"Music will keep happening and you might like some of it or even a lot of it but it will no longer be yours" - Luc Sante
Friday, August 27, 2004
We Are Time
Monday morning. Usually I catch a bus that takes me to work by a rather circuitous route; this gives me some rare time for Reading For Enjoyment. But there is one day each year when spring, or an early sensation thereof, reveals itself to Canberra dwellers and allows us to hope that the worst of another long, bleak winter is over. Monday was that day, so instead of my usual bus I caught the express, which arrives in no time but involves a 10-minute walk from the bus stop to work.
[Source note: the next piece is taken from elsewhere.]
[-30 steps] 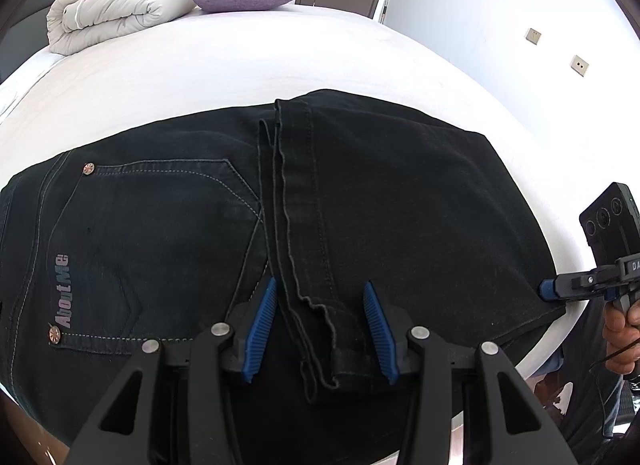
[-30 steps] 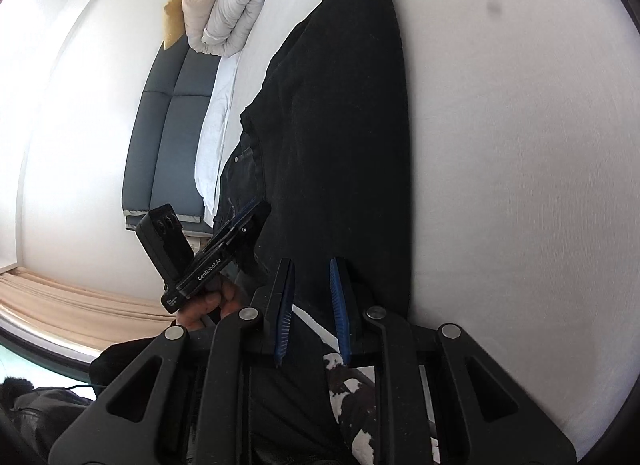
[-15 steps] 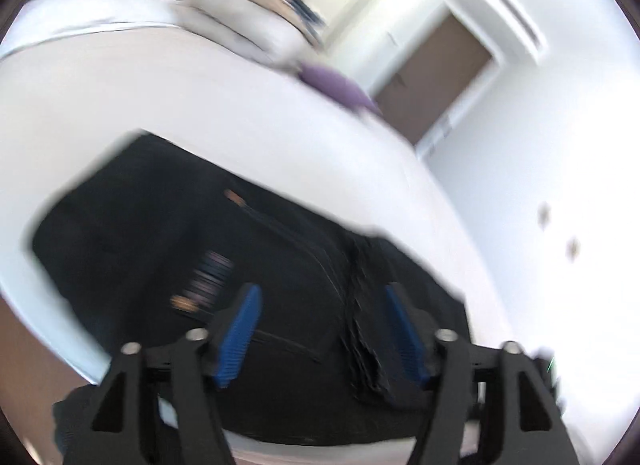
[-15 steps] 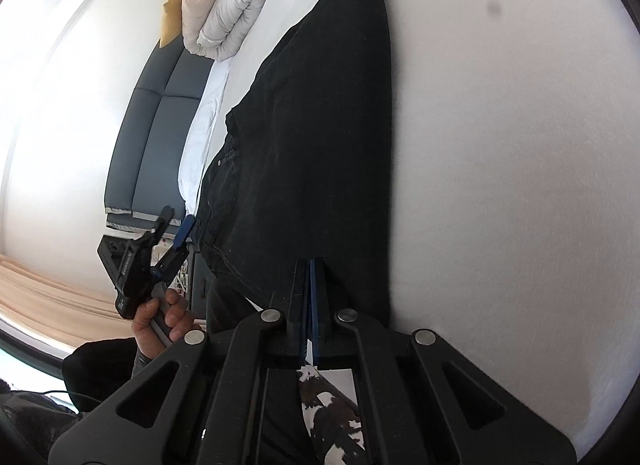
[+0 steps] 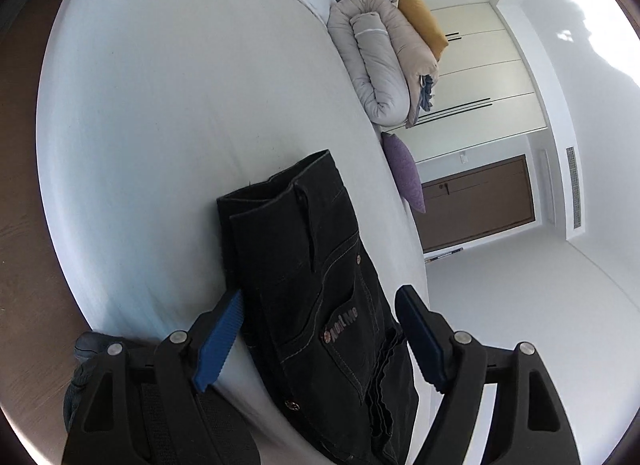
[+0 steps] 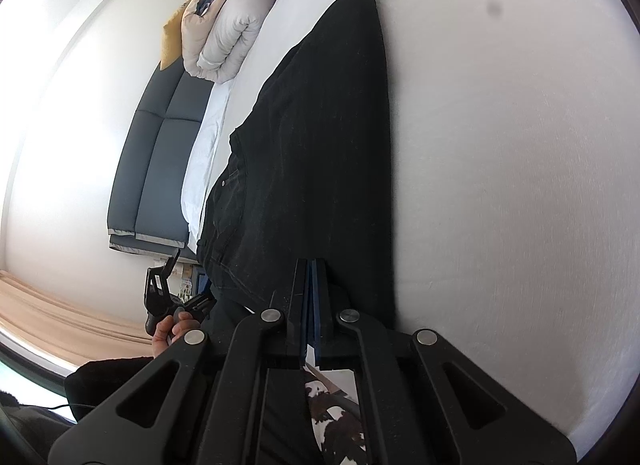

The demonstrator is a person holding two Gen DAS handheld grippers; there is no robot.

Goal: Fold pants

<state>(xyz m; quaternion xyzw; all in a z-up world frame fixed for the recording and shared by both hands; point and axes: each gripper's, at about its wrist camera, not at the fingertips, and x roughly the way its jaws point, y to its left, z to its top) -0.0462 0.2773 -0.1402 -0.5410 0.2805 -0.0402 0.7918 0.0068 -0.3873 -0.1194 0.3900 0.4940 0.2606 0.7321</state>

So there I was, feeling good within myself, stepping out along the treelined avenue, Bob Dylan’s “Time Out Of Mind” album playing on the Walkman to drown out the traffic noise. And I set to thinking about what a surprising thing that record is, unnecessary (as Dylan records have been for 20-odd years now) but utterly mesmerising; how Dylan is singing songs about death with a voice that at times is almost not there at all, as if softening us up for the day we will wake to the news that he has gone; how the harmonica at the end of “Tryin’ to Get to Heaven” sounds like the wind blowing through the instrument after its player has left the stage. Then I got to thinking that if I live to be as old as my father, who considered himself to have lived a full life, then I will only experience the uplifting vibe of this particular one day of the year 23 more times. And then I started to think that that would also mean there will only be 23 more Boxing Day test matches; 23 more Christmas days; 23 more Eurovision song contests. And that I’m in no way ready to start any kind of countdown of that nature just yet. At about that point I decided I should have ignored the call of springtime and stuck with the serious business of sitting in front of the television watching the Olympic Games. (Only five more Olympic Games? ... Oh, stop that.)